Search the records for "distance". Report every line where it occurs.
-- Opening Marker --
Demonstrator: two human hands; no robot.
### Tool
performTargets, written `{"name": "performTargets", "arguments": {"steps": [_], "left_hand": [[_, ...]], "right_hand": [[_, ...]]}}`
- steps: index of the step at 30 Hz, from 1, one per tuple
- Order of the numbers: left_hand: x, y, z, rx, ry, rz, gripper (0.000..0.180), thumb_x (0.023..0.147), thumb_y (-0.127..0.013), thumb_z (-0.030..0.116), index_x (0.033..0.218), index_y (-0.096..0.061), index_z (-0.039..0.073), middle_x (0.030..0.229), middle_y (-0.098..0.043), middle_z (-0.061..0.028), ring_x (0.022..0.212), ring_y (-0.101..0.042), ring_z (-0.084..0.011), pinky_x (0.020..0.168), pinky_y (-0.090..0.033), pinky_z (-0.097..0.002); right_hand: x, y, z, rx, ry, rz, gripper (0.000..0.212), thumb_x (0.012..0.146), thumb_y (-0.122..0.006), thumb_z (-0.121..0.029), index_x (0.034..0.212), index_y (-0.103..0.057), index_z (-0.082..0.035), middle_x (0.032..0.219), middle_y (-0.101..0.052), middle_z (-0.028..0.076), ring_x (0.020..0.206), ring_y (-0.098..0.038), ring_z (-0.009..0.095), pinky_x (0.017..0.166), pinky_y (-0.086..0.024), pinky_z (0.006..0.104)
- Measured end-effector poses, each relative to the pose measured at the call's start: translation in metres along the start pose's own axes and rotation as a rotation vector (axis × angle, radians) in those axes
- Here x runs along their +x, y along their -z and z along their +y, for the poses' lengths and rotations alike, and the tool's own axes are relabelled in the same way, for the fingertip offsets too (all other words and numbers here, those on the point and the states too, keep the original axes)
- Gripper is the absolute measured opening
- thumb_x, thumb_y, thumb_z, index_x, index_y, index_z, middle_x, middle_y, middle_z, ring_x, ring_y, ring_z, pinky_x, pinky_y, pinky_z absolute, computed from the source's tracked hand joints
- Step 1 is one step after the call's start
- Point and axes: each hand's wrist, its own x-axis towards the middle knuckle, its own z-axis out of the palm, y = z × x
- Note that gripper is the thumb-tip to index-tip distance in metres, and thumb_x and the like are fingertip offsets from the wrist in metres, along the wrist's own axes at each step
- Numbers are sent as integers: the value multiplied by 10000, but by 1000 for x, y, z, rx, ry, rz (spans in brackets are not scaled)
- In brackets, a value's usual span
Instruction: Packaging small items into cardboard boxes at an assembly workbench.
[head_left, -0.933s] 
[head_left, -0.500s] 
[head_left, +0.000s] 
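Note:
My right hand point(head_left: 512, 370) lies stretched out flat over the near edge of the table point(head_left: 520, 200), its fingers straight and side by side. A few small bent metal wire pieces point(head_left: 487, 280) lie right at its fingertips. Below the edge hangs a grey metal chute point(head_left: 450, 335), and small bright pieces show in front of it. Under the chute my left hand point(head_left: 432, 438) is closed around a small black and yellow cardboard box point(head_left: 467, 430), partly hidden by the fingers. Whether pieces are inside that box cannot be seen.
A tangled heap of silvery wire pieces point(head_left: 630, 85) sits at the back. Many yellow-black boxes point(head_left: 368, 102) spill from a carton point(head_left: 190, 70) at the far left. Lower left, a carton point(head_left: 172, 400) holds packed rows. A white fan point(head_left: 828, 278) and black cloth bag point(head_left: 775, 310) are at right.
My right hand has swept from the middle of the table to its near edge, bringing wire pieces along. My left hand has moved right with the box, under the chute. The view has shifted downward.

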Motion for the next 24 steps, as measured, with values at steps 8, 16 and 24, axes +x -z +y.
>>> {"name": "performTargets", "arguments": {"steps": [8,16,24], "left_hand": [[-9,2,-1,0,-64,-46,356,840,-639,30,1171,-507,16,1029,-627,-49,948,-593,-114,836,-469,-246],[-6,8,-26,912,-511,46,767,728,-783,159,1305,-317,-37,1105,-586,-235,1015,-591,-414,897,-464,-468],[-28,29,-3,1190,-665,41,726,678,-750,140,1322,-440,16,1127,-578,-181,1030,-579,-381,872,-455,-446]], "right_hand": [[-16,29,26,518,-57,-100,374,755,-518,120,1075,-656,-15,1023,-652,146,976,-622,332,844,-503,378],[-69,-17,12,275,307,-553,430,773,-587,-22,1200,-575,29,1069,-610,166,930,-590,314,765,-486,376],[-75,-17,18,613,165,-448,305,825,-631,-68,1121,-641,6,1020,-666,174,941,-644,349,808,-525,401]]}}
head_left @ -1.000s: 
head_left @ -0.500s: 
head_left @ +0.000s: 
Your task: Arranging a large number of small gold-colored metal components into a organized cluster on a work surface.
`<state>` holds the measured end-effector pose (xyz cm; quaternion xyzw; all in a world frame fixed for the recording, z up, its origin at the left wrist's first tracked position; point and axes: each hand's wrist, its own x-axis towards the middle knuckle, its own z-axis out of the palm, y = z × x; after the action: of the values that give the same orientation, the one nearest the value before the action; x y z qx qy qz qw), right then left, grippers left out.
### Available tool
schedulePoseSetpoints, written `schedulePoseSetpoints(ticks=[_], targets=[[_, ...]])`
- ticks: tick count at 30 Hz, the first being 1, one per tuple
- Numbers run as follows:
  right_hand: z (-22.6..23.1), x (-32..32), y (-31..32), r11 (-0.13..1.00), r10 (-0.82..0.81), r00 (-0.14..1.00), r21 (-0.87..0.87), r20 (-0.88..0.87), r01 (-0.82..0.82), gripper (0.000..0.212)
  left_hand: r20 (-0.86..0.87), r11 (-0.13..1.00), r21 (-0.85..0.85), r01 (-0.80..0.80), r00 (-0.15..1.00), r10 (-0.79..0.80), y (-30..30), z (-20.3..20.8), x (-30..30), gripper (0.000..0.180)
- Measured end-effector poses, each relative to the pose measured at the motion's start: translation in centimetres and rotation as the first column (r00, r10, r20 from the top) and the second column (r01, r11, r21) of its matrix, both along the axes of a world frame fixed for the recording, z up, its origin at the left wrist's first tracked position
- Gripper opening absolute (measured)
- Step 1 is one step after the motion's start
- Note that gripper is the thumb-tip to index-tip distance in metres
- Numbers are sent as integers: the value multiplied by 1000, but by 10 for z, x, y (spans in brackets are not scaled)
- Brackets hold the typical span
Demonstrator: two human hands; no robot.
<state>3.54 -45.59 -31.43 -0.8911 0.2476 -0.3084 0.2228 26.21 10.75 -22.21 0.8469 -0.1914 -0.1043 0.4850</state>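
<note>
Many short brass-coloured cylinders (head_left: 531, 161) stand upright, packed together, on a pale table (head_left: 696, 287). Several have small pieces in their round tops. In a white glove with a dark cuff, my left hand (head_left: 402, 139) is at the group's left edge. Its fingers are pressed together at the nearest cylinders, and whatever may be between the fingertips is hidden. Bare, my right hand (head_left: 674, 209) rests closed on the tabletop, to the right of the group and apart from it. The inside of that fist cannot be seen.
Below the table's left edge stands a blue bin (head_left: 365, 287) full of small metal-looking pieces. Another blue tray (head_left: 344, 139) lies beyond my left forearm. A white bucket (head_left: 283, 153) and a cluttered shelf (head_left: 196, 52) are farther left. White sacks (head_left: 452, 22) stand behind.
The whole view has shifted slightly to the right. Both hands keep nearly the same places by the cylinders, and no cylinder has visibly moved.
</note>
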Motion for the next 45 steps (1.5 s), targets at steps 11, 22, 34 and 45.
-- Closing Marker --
▶ [Result of the exercise]
- Note that gripper is the thumb-tip to index-tip distance in metres, and thumb_x and the like are fingertip offsets from the wrist in metres, along the wrist's own axes at each step
- Note that gripper is the thumb-tip to index-tip distance in metres

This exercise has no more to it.